Your task: Reproduce all of the data below without alteration; exclude every picture.

Records from a dataset:
★ ★ ★

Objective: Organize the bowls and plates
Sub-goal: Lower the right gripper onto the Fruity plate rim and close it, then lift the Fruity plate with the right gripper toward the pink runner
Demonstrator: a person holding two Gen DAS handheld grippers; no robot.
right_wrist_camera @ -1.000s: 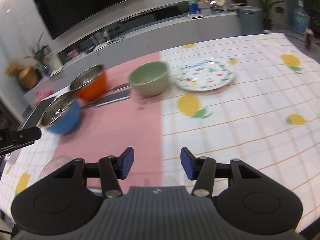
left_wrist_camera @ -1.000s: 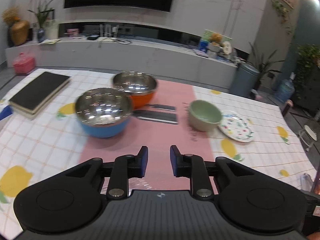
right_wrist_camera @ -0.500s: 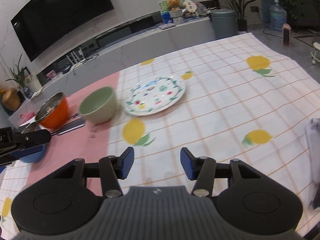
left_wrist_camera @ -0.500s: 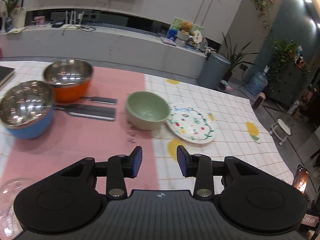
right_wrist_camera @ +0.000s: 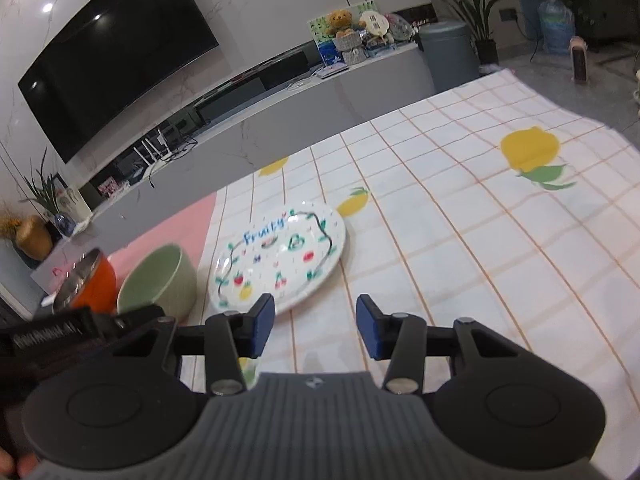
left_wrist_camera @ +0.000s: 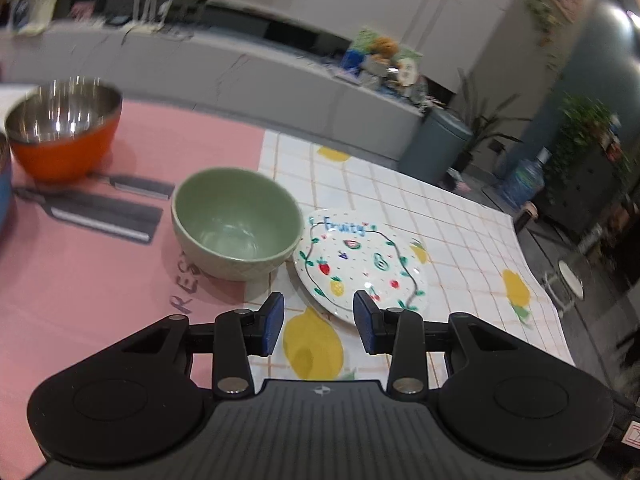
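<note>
Scanning left to right, we note an orange bowl [left_wrist_camera: 64, 132] with a steel inside, then two knives [left_wrist_camera: 100, 208] on the pink mat [left_wrist_camera: 80, 280]. Next comes the green bowl [left_wrist_camera: 236, 224], upright, its rim just beside the fruit-patterned plate [left_wrist_camera: 360, 264] on the checked lemon cloth [right_wrist_camera: 480, 240]. Our left gripper [left_wrist_camera: 319, 322] hangs with jaws apart, nothing between them. Our right gripper [right_wrist_camera: 315, 326] is closing its jaws, also on nothing, near the plate's edge.
</note>
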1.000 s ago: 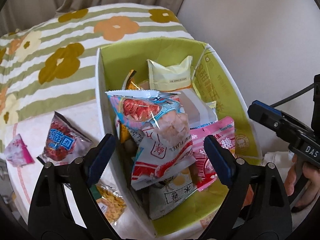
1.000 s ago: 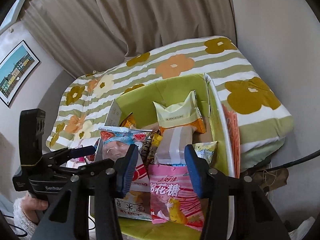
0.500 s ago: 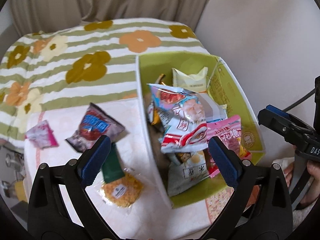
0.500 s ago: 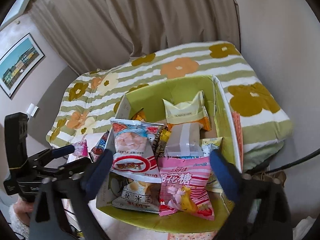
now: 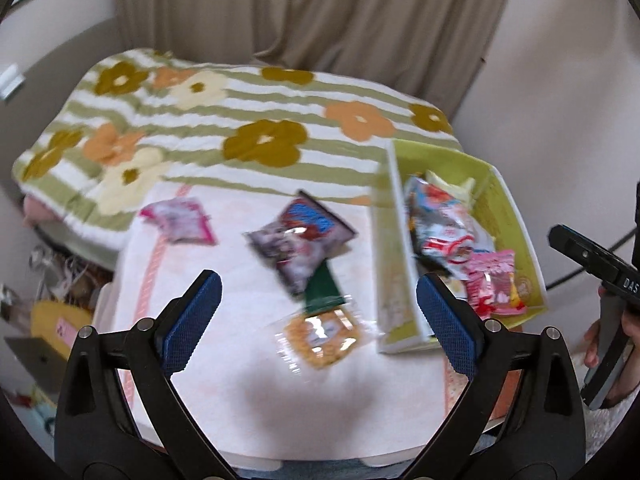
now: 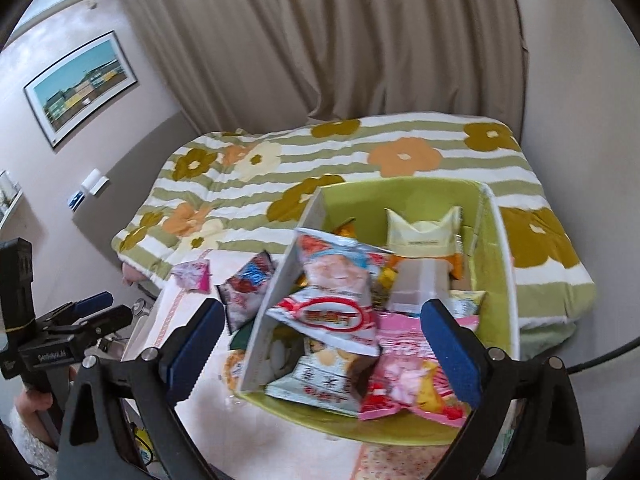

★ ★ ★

Answer section:
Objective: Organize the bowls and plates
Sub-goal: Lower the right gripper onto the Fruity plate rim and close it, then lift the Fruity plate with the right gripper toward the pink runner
Demonstrator: a person holding two Gen DAS handheld grippers; no robot.
right_wrist_camera @ -1.000s: 
left_wrist_camera @ -1.000s: 
right_wrist_camera @ -0.500s: 
left_wrist_camera @ -0.500s: 
right_wrist_camera @ +0.000s: 
left_wrist_camera @ +0.000s: 
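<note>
Scanning left to right, we note an orange bowl [left_wrist_camera: 64, 132] with a steel inside, then two knives [left_wrist_camera: 100, 208] on the pink mat [left_wrist_camera: 80, 280]. Next comes the green bowl [left_wrist_camera: 236, 224], upright, its rim just beside the fruit-patterned plate [left_wrist_camera: 360, 264] on the checked lemon cloth [right_wrist_camera: 480, 240]. Our left gripper [left_wrist_camera: 319, 322] hangs with jaws apart, nothing between them. Our right gripper [right_wrist_camera: 315, 326] is closing its jaws, also on nothing, near the plate's edge.
</note>
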1.000 s ago: 
1.000 s ago: 
0.500 s ago: 
0.500 s ago: 
now: 
now: 

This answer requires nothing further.